Medical Robbery
This blog is about an "industry" that affects just about all of us. In our modern society almost everyone has been to a doctor or hospital at one time or another. Sometimes the visits are for minor conditions, sometimes for life-threatening ones. But in either case we seldom ask what it's going to cost. And if we did, whoever is providing the service will have no idea. All that billing stuff is done elsewhere by someone else. At the time of the visit all the the office people want to know is if you have "insurance" and if you have a "co-pay," a usually small, fixed amount you pay per visit.
The quality of the medical service you receive may be good, bad or indifferent.
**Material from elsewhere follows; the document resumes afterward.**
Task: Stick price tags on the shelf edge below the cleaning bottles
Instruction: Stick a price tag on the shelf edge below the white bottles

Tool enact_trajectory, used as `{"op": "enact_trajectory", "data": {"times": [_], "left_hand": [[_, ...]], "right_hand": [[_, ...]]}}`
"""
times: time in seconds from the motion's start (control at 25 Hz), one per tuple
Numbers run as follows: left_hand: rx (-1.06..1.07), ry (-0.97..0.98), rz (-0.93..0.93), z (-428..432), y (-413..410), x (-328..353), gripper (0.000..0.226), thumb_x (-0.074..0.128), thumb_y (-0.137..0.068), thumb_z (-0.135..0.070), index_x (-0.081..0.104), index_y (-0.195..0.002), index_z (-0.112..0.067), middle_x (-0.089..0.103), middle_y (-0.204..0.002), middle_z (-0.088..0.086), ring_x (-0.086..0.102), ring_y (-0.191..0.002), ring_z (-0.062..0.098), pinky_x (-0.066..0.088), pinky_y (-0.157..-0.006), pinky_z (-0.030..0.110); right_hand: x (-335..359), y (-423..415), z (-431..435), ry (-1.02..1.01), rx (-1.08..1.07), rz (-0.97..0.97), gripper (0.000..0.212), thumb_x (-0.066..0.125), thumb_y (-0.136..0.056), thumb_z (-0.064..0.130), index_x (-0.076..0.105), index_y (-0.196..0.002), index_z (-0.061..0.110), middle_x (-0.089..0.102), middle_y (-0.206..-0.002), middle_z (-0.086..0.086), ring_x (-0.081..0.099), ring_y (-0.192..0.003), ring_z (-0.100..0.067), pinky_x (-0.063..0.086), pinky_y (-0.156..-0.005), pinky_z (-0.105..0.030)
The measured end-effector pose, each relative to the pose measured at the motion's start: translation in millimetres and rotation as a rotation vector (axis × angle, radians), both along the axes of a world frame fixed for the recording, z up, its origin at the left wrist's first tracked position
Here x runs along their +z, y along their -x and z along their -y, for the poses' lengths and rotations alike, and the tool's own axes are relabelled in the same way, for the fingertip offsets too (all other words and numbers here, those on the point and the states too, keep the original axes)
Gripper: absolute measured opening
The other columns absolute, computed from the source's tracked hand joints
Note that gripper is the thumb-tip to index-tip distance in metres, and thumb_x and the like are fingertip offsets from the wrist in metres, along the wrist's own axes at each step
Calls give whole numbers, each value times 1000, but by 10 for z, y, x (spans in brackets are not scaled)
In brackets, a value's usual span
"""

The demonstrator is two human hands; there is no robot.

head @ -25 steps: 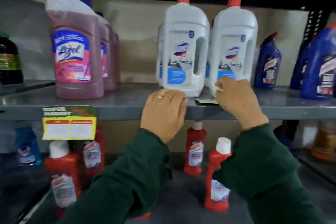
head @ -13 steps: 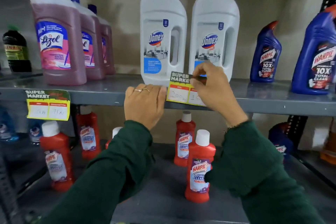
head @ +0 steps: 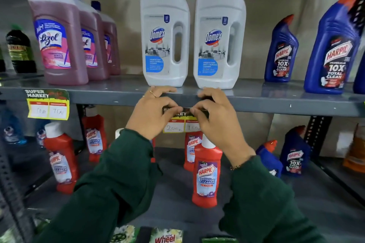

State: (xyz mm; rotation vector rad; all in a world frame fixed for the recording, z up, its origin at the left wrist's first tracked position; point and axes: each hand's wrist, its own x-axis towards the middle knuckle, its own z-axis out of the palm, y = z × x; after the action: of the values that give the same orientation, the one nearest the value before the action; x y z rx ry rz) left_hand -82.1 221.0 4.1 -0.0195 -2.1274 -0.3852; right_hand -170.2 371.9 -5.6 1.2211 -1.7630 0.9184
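A yellow and green price tag [head: 178, 124] hangs on the grey shelf edge [head: 276, 104], right below two white Domex bottles [head: 165, 35]. My left hand [head: 152, 112] and my right hand [head: 215, 116] press its dark top strip against the edge, thumbs meeting at the middle. The hands hide most of the tag's top and its right corner. Another price tag [head: 48, 104] is stuck on the edge further left, under the pink Lizol bottles [head: 59, 37].
Blue Harpic bottles [head: 281, 51] stand on the same shelf at the right. A dark green bottle [head: 19, 49] is at the far left. Red Harpic bathroom cleaner bottles [head: 206, 171] fill the lower shelf. Wheel packets [head: 166, 237] lie at the bottom.
My right hand lifted the tag off the shelf top and brought it down onto the shelf edge. Both hands now press it there. The view has moved closer.
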Motion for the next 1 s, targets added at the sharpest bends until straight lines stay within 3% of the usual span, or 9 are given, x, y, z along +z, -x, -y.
{"op": "enact_trajectory", "data": {"times": [0.24, 0.4, 0.48, 0.6, 0.72, 0.8, 0.88, 1.0], "left_hand": [[45, -15, 6, -17, 28, -17, 11, 74, -77, -16, 72, -71, -7, 62, -114, 4, 52, -104, 19, 40, -87, 30], [21, -124, -69, -42, 31, 29, 13, 72, -78, -16, 70, -67, -11, 64, -97, -5, 56, -94, 10, 40, -89, 23], [45, -155, -100, -57, 44, 62, 13, 71, -79, -18, 70, -68, -12, 67, -92, -6, 58, -87, 7, 40, -81, 14], [80, -167, -170, -85, 100, 48, 13, 72, -78, -17, 69, -69, -9, 72, -87, 0, 62, -80, 12, 45, -74, 20], [74, -228, -228, -100, 161, 5, 12, 73, -78, -15, 67, -73, -7, 72, -84, 4, 62, -79, 16, 46, -68, 21], [71, -243, -241, -99, 189, -30, 9, 70, -81, -16, 65, -84, -9, 69, -87, 7, 59, -85, 21, 43, -73, 25], [145, -121, -228, -104, 253, -83, 17, 60, -88, -21, 63, -100, -10, 68, -95, 10, 54, -94, 27, 36, -83, 28], [276, 84, -240, -142, 351, -142, 32, 40, -91, -30, 65, -99, -12, 70, -98, 9, 51, -96, 27, 30, -91, 39]], "right_hand": [[-44, -37, 90, 81, -27, 40, 12, 67, -76, 11, 66, -70, 1, 57, -93, -14, 56, -89, -25, 48, -75, -30], [18, -63, 137, 128, -49, 78, 12, 67, -80, 11, 63, -71, 3, 56, -88, -11, 55, -78, -22, 51, -68, -37], [58, -73, 167, 155, -79, 70, 11, 66, -80, 11, 62, -72, 4, 57, -87, -11, 55, -74, -23, 51, -67, -39], [70, -71, 217, 188, -108, 60, 9, 67, -80, 9, 63, -73, 3, 58, -84, -13, 56, -71, -24, 51, -64, -41], [58, -88, 245, 222, -111, 85, 8, 69, -79, 9, 63, -79, 4, 58, -88, -14, 57, -76, -26, 52, -68, -44], [58, -82, 249, 241, -92, 160, 20, 69, -79, 14, 58, -93, 5, 58, -100, -15, 56, -90, -27, 51, -79, -44], [58, -29, 232, 221, -166, 167, 33, 66, -80, 29, 55, -103, 7, 60, -107, -13, 53, -102, -27, 38, -91, -39], [29, 79, 200, 159, -379, 48, 41, 53, -81, 53, 61, -85, 13, 68, -87, -6, 56, -90, -25, 28, -89, -34]]}}
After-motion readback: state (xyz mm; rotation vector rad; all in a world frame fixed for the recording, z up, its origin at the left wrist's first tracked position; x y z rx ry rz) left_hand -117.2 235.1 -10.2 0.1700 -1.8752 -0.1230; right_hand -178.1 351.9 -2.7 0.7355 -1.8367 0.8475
The fact that doesn't change is that unless you have Medicare, the bill will be astronomical. And you'll find out about it only long after you've left the medical facility. When you open the envelope, you'll feel like a victim of a medical robbery. You may feel better in that "insurance" will pay all or a major portion of it. But as we shall see in a future post, that really just ain't so.
What prompts me to begin this blog is my son's visit to an emergency room for severe dehydration last April. They gave him two bags of saline solution in an IV, and the bill came out to be over $4,000. As an economist and as someone who manages a company's health plan, I see that this case, although relatively small, is nonetheless a clear example of how broken the American medical system is. It is slowly seeping the life out of the American economy while it continues on a path that is ultimately unsustainable.
In the course of this blog I plan to update on what happens as I refuse to pay the different emergency room bills my son accrued, asking the service providers to give some justification for what is commonly referred to as price gouging. As I do, I also plan to explain how this gouging becomes possible to begin with and what its effects are on individuals and on the economy as a whole. I hope you find the blog interesting and informative.